We went to into the mountains last week. It has been many years since I spent time in the back country.
Roger and I have spent the last ten years traveling the world – South America, Southeast Asia, and Africa. Last year, we decided to spend a few years exploring North America. We bought a little travel trailer with just enough room for the two of us and our two dogs. Now I am dreaming up road trips. I have enough on my wish list to last at least the next four years.
I used to spend a lot of time camping. Especially when I was having an internal tug-of-war. I learned to love solo trips. I would take my dogs and go. Sometimes it was “car” camping, where I had easy access to my vehicle for extra supplies.
And other times, I shouldered my trekking pack and climbed up to an alpine lake or some high creek. I pitched my tent, hung my food in a tree, and called the spot home for a few days.
Except for the first time I went out alone, I was never really scared. I had complete faith in my dogs and my own abilities. There was something very empowering about being in the wilderness without other human company. I was alone but never lonely.
Those dogs are long passed now, but I remember them often, and even dream about them on occasion. I hope they are running somewhere high in the mountains, nose to the ground, tails swishing with delight.
On those trips, as I sat by my small fire, heating water for camp coffee, my soul always grew still. Concerns over work, life, and relationships all lifted like morning fog. The mountains were my sanctuary.
So, in a way, going back up into the mountains last week was a little like going home. Having a trailer made it very cozy, even when we woke up to snow two mornings in a row. Really, snow in May. It snowed off and on for two days. It was beautiful and brisk, and a little eerie. The best part was that it melted away each afternoon.

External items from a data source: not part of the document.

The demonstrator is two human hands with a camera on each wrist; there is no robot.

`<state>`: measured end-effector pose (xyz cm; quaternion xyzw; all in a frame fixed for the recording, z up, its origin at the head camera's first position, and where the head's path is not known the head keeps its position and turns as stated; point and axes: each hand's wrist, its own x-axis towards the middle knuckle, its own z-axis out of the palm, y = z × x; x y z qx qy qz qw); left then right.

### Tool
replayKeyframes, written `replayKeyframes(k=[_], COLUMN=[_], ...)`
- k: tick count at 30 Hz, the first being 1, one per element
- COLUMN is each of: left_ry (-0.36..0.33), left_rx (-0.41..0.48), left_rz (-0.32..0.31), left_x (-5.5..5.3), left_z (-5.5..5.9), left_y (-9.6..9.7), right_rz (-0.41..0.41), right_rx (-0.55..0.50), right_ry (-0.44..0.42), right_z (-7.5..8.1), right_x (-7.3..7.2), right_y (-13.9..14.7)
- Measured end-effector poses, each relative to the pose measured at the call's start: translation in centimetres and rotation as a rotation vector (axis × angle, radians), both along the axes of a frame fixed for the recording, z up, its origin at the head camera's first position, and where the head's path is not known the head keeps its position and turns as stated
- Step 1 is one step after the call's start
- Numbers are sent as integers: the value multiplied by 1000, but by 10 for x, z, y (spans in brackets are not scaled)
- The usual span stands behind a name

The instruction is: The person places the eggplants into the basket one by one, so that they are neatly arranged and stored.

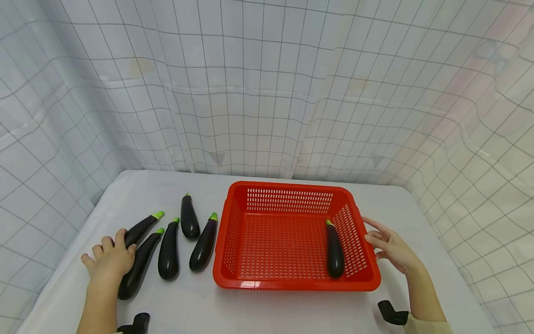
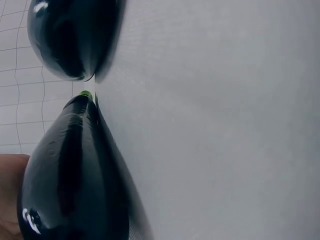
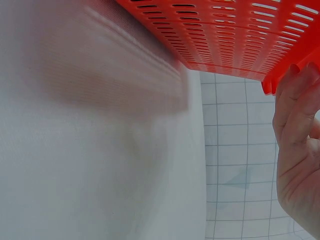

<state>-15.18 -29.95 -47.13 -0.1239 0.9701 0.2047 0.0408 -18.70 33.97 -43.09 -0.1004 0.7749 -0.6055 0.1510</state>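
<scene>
In the head view my left hand (image 1: 109,260) lies over the leftmost eggplant (image 1: 142,228), fingers spread and covering its lower end. Its green stem points away from me. Right beside it is a second eggplant (image 1: 141,266), close to the thumb. An eggplant (image 2: 75,175) looms large in the left wrist view, with part of the hand (image 2: 11,195) behind it. My right hand (image 1: 394,248) holds the right rim of a red basket (image 1: 292,284); in the right wrist view the fingertips (image 3: 294,75) are bent at the rim. One eggplant (image 1: 335,250) lies inside, along the right wall.
Between the left hand and the basket lie three more eggplants: one nearer the hand (image 1: 168,250), one farther back (image 1: 189,217) and one close by the basket's left side (image 1: 203,246). A white cloth covers the table (image 1: 292,311). Grid-patterned curtains (image 1: 267,116) surround it.
</scene>
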Motion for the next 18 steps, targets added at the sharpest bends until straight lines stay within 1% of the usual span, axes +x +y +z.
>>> replayKeyframes(k=[4, 10, 18], left_ry=[14, 42, 99], left_rx=[-6, -37, -71], left_rz=[-8, -26, -19], left_x=[0, 0, 2], left_z=[0, 1, 2], left_y=[1, 3, 7], right_rz=[1, 5, 7], right_rx=[2, 5, 12], right_ry=[1, 5, 14], right_z=[0, 0, -1], right_x=[0, 0, 0], right_y=[0, 0, 1])
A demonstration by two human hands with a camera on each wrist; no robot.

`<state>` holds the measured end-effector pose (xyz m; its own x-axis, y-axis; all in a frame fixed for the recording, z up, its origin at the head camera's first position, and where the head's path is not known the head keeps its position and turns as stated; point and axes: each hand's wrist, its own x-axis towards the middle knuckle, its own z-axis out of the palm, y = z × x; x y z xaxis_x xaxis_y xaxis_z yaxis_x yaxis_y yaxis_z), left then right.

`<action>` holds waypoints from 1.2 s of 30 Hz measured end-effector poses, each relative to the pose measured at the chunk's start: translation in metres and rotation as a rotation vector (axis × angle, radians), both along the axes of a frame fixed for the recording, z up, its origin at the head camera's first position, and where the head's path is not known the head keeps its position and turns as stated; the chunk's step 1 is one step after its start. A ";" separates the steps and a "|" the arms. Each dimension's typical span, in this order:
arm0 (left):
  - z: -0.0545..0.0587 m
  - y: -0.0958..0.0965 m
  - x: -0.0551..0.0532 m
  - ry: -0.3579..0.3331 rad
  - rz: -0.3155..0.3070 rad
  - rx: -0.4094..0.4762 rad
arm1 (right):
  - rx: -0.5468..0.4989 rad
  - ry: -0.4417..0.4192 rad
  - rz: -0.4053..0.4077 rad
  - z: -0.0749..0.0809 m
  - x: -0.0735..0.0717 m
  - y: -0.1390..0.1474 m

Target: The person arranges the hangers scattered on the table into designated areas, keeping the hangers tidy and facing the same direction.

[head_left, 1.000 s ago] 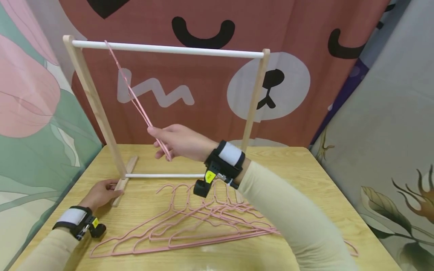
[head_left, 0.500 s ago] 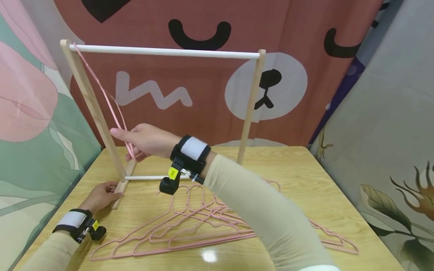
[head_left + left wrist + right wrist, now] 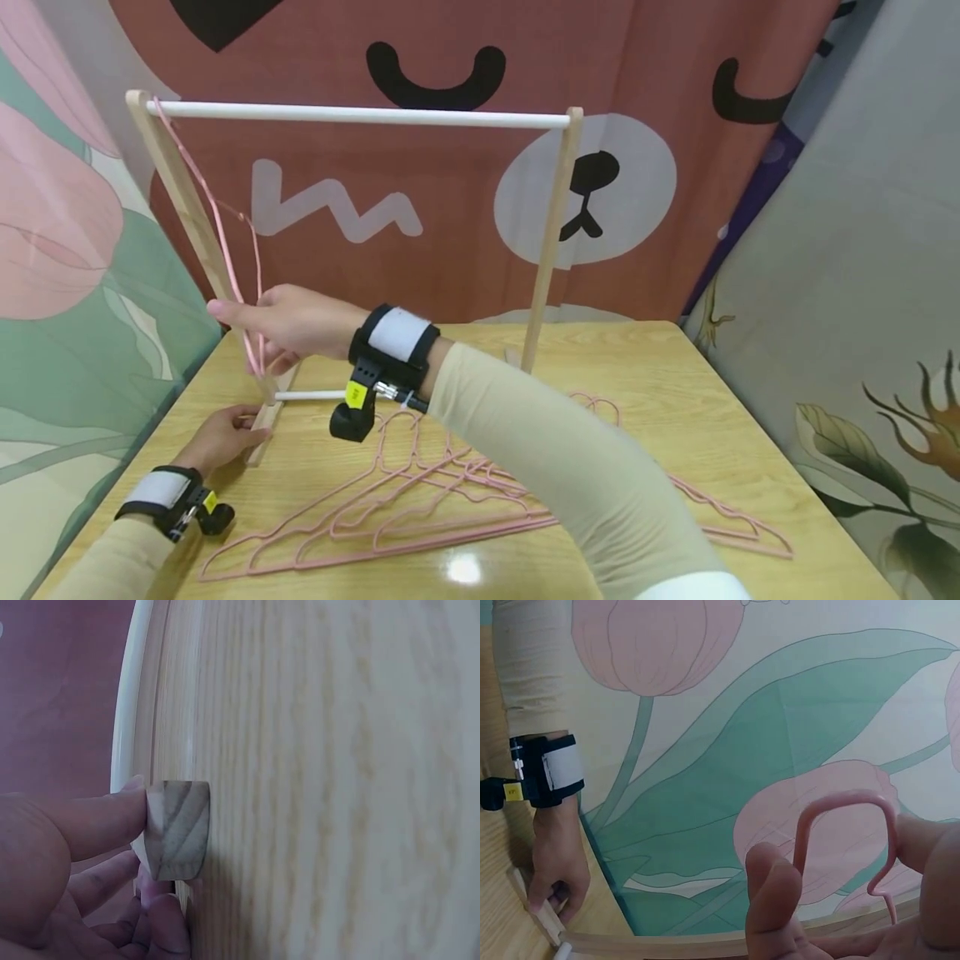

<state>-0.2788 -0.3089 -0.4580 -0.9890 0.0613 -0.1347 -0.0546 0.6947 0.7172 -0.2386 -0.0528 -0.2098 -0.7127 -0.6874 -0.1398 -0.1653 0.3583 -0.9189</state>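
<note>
My right hand holds a pink clothes hanger by one end, thumb on one side and fingers on the other. The hanger's hook sits over the white top bar of a wooden rack, right at its left post. In the right wrist view the hanger's rounded end shows between thumb and fingers. My left hand grips the front end of the rack's left foot, low on the table. The left wrist view shows the foot's cut end between thumb and fingers.
Several more pink hangers lie overlapping on the wooden table before the rack, partly hidden under my right sleeve. A white lower bar runs between the rack's feet. Printed curtains hang behind and at both sides.
My right hand has moved left, sliding the hanger's hook along the top bar up to the left post. The hanger has turned so more of its loop shows. My left hand stays put.
</note>
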 end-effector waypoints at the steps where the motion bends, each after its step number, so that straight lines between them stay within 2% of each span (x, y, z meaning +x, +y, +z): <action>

This was the first back country trip for Kagan and Khai, our dogs. Oh my. They were in bliss. It took them all of about thirty seconds to land in the small lake. They came out caked in mud and muck. And then rolled in the dirt.
Soon, they were off sniffing out squirrels, sending them chattering angrily up trees. Khai yelping in delight at her prowess, the squirrel cursing her in a fast rat-a-tat-tat.
We spent the better part of a week at that lake, falling into a simple routine: hot coffee in the morning, followed by a vegetable and egg frittata.
I worked for a few hours each day, completing pieces in preparation for the coming markets. Roger and I would go for a walk in the afternoon, or play cards, or just sit and watch the fire as afternoon turned to dusk and the stars winked on one by one.
The mountains are still the same. And they are still my sanctuary.